🤖 AI Summary
This work addresses the limitations of multimodal diffusion models in structured reasoning tasks—such as text-to-image generation—where continuous visual representations hinder the effective transfer of recursive and implicit reasoning capabilities from language models. Inspired by human modular cognition, the authors introduce a recurrent sparse mixture-of-experts (MoE) framework into the joint attention layers of diffusion models. A gating network dynamically selects expert modules, enabling iterative refinement of hidden states within the diffusion latent space across multiple steps. This approach is the first to integrate recurrent sparse reasoning into multimodal diffusion latent variables, achieving parameter-efficient sharing and dynamic modular computation while overcoming the constraints imposed by the continuity of visual tokens on structured reasoning. Experiments demonstrate significant improvements in image generation quality and semantic consistency on ImageNet class-conditional generation, GenEval, and DPG benchmarks, validating the method’s effectiveness in enhancing multimodal reasoning.
📝 Abstract
Diffusion models have achieved success in high-fidelity data synthesis, yet their capacity for more complex, structured reasoning like text following tasks remains constrained.
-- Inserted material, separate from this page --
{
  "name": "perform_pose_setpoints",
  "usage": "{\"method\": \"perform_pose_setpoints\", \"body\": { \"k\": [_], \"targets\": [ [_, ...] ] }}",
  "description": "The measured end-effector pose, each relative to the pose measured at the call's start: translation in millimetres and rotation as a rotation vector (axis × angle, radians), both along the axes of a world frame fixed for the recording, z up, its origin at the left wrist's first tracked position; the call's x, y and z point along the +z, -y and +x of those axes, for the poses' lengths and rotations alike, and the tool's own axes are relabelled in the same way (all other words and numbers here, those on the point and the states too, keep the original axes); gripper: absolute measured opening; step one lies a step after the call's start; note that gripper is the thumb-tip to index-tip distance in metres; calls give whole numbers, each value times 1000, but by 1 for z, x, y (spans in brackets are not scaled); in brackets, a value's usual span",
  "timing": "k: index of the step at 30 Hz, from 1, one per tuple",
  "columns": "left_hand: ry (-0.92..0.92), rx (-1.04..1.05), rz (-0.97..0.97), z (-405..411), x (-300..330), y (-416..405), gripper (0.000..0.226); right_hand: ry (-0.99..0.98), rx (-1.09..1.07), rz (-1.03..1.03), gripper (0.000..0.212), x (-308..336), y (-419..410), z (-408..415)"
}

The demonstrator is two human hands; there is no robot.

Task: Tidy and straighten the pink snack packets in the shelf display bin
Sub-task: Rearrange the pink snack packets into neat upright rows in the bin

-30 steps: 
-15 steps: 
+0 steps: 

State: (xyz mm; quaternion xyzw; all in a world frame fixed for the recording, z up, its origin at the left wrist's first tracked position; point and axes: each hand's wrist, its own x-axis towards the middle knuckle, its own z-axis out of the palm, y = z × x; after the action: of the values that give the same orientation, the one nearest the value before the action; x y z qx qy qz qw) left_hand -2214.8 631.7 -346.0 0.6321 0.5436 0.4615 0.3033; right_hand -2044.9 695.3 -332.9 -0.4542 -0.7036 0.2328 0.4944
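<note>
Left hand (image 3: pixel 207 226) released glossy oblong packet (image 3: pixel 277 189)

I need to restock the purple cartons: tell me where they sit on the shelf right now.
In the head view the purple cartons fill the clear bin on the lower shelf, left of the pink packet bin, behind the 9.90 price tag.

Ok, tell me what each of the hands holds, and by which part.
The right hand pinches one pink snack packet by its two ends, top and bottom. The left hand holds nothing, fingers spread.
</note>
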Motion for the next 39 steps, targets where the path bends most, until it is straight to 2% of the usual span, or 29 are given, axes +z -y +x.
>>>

While advances in language models have leveraged strategies such as latent reasoning and recursion to enhance text understanding capabilities, extending these to multimodal text-to-image generation tasks is challenging due to the continuous and non-discrete nature of visual tokens. To tackle this problem, we draw inspiration from modular human cognition and propose a recursive, sparse mixture-of-experts framework integrated into conventional diffusion models. Our approach introduces a recursive component within joint attention layers that iteratively refines visual tokens over multiple latent steps while efficiently sharing parameters via sparse selection of neural modules. At each step, a gating network is devised to dynamically select specialized neural modules, conditioned on the current visual tokens, the diffusion timestep, and the conditioning information. Comprehensive evaluation on class-conditioned ImageNet image generation tasks and additional studies on the GenEval and DPG benchmark demonstrate the superiority of the proposed method in enhancing model image generation performance.